Linwood G. Dunn

Linwood G. Dunn, A.S.C.
Born December 27, 1904(1904-12-27)
Brooklyn, New York
Died May 20, 1998(1998-05-20) (aged 93)
Los Angeles
Occupation Special effects, Cinematographer
Title A.S.C.
Board member of A.S.C. President (1977-1978)

Linwood G. Dunn, A.S.C. (December 27, 1904, Brooklyn, New York – May 20, 1998, Los Angeles) was a pioneer of visual special effects in motion pictures and inventor of related technology. Dunn worked on many films and TV series including the original 1933 King Kong (1933), Citizen Kane (1941), and Star Trek (1966-69).

Contents

Career

Dunn's career began by about 1923 when he worked as a projectionist for the American Motion Picture Picture Corp. Following a relative to Hollywood, he was hired as an assistant by the Pathé company in 1925. Early films and serials he worked on as a cameraman were The Green Archer (1925), Snowed in (1926), Hawk of the Hills (1927), Queen of the Northwoods (1929), Flight (1929, Frank Capra's first sound film), Ringside (1929), The Case of Sergeant Grischa (1930), Danger Lights (1930), an early widescreen film, and Cimarron (1931), an Academy Award-winner for Best Picture.

Special effects

Dunn rose from shooting title cards to creating in-camera optical effects. He was hired as a special effects technician at RKO Radio Pictures, his tenure there lasting from 1929 to 1958. This early experience led to the World War II development of the first practical commercially manufactured optical printer, a device consisting of cameras and projectors allowing for the accurate compositing of multiple images onto a single piece of film.

Body of work

It was Dunn who photographed the rotating RKO radio tower trademark used at the beginning of all RKO films.

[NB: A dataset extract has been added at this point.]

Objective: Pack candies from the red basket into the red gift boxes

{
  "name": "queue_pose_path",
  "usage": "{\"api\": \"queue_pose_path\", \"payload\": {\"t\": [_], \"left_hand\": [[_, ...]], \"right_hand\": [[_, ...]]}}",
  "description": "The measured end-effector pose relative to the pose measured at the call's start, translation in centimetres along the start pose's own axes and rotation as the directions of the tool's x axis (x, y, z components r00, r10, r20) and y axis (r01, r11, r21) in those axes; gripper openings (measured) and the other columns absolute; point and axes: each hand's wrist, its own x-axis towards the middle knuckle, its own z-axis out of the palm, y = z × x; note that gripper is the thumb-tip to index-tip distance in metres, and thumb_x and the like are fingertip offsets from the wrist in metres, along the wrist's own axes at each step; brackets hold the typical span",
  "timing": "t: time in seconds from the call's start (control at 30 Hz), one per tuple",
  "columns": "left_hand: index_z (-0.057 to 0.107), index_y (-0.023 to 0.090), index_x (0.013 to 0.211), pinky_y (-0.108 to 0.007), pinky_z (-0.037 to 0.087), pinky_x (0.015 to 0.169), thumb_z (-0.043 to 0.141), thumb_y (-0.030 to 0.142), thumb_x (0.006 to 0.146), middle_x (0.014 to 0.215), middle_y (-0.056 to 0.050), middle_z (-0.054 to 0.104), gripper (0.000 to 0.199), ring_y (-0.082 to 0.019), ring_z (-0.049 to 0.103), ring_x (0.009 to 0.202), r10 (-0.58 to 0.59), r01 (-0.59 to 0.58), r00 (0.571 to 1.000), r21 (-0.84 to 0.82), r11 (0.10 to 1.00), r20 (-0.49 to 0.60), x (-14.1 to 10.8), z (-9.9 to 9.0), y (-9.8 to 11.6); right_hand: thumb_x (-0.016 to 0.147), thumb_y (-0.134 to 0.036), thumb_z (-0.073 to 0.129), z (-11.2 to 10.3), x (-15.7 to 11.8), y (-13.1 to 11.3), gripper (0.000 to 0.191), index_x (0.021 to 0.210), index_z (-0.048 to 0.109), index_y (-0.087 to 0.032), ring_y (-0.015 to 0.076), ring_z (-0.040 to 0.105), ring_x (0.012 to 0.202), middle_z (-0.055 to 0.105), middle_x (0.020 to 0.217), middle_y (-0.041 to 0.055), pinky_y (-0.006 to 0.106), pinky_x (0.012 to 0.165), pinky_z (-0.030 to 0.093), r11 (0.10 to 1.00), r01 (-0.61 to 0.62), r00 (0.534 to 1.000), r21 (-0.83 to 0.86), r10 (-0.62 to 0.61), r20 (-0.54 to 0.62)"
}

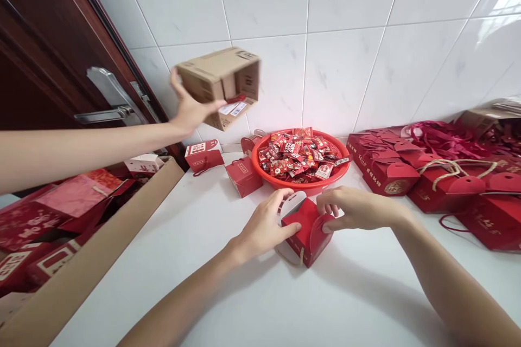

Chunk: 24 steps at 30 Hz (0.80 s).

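Both of my hands are on a small red gift box (311, 246) standing on the white tabletop. My left hand (266, 225) is closed around its left side, the thumb on the red edge and the fingers behind the raised pale flap. With my right hand (350, 209) I pinch the rounded red flap on the other side. The top of the box stands open between them, and a tan cord handle hangs at its front. Just behind it is a red plastic basket (301, 188) heaped with wrapped candies (291, 157).
Another person's hand (189, 111) holds a cardboard box (220, 73) tilted above the table's back left. Red boxes (244, 176) stand by the basket. More red gift boxes (391, 179) line the right. A large carton (134, 222) of red boxes sits left, near a door handle (106, 114).
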Motion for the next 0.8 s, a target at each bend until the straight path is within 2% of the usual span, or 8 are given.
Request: {"api": "queue_pose_path", "payload": {"t": [0.07,0.13,0.23,0.4,0.47,0.57,0.67,0.8], "left_hand": [[0.066,0.021,0.111,-0.039,0.054,0.097,0.07,0.026,0.081,0.122,-0.009,0.067,0.031,-0.025,0.066,0.109,0.03,-0.03,0.999,0.019,0.999,0.016,-0.1,0.1,0.0],[0.07,0.02,0.102,-0.039,0.053,0.098,0.067,0.033,0.086,0.122,-0.01,0.065,0.021,-0.026,0.066,0.11,0.042,-0.044,0.997,0.036,0.998,0.057,-0.4,0.2,0.0],[0.07,0.021,0.111,-0.04,0.05,0.102,0.062,0.045,0.09,0.131,-0.011,0.06,0.032,-0.028,0.061,0.12,0.014,-0.023,0.99,0.065,0.998,0.141,-0.9,0.3,0.2],[0.061,0.03,0.136,-0.039,0.053,0.091,0.055,0.062,0.091,0.126,-0.009,0.062,0.055,-0.028,0.066,0.106,-0.138,0.103,0.958,0.145,0.984,0.25,-1.8,0.3,0.8],[0.057,0.033,0.141,-0.04,0.053,0.089,0.053,0.066,0.09,0.124,-0.009,0.062,0.061,-0.029,0.066,0.104,-0.193,0.15,0.942,0.17,0.974,0.275,-1.9,0.0,0.8],[0.058,0.033,0.14,-0.04,0.052,0.091,0.057,0.067,0.087,0.122,-0.009,0.061,0.063,-0.03,0.065,0.106,-0.212,0.18,0.936,0.136,0.974,0.281,-1.6,-0.4,0.6],[0.065,0.029,0.133,-0.039,0.051,0.097,0.067,0.058,0.084,0.121,-0.008,0.062,0.056,-0.028,0.063,0.11,-0.201,0.19,0.95,0.067,0.979,0.24,-1.1,-0.5,0.2],[0.072,0.025,0.122,-0.039,0.052,0.098,0.075,0.044,0.078,0.124,-0.009,0.061,0.047,-0.027,0.064,0.109,-0.185,0.186,0.973,0.005,0.982,0.137,-0.4,-0.3,0.1]], "right_hand": [[0.08,-0.04,0.075,0.5,0.5,-0.2,0.027,0.093,0.064,-0.019,0.0244,0.063,0.088,0.069,0.096,0.007,0.031,0.069,0.044,0.991,-0.113,0.992,-0.072,0.108,-0.065],[0.078,-0.048,0.075,0.9,0.8,-0.3,0.038,0.1,0.063,-0.019,0.0272,0.064,0.089,0.07,0.098,0.0089,0.033,0.07,0.045,0.975,-0.186,0.98,-0.121,0.176,-0.093],[0.08,-0.054,0.071,1.3,0.9,-0.1,0.049,0.113,0.062,-0.018,0.0302,0.066,0.093,0.071,0.105,0.0123,0.036,0.074,0.048,0.969,-0.212,0.975,-0.126,0.202,-0.091],[0.083,-0.062,0.064,1.4,1.3,1.5,0.07,0.138,0.051,-0.021,0.0287,0.064,0.11,0.063,0.134,0.0134,0.035,0.084,0.051,0.996,-0.047,0.999,0.071,0.046,0.02],[0.082,-0.064,0.064,1.5,1.9,2.3,0.066,0.131,0.056,-0.02,0.025,0.066,0.102,0.066,0.127,0.0111,0.032,0.081,0.051,0.985,-0.006,0.997,0.17,-0.008,0.078],[0.077,-0.064,0.069,1.8,2.8,3.3,0.05,0.096,0.064,-0.018,0.0177,0.063,0.08,0.07,0.094,0.0041,0.028,0.069,0.049,0.967,-0.003,0.996,0.254,-0.02,0.087],[0.073,-0.061,0.074,1.7,3.1,3.7,0.049,0.066,0.05,-0.019,0.0101,0.047,0.059,0.052,0.064,-0.005,0.024,0.054,0.037,0.951,-0.023,0.999,0.309,0.011,0.038],[0.071,-0.057,0.079,0.4,2.0,2.7,0.051,0.063,0.045,-0.02,0.0083,0.043,0.056,0.045,0.058,-0.0079,0.023,0.053,0.036,0.803,0.055,0.998,0.594,-0.047,-0.029]]}}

In the early 30s, Dunn became part of the effects team responsible for the creation of the original King Kong (1933).

Many effects set-ups consisted of miniature Kong models being animated frame-by-frame in front of a rear-screen projected background plate -- of either still or live-action elements. As time progressed during animation—when using moving footage as a background—animators might neglect to advance the projected image (on the rear screen) to the next frame as they concentrated on Kong's movements, spoiling the illusion that the animated model and the plate coexisted in reality, requiring time consuming (and expensive) re-takes.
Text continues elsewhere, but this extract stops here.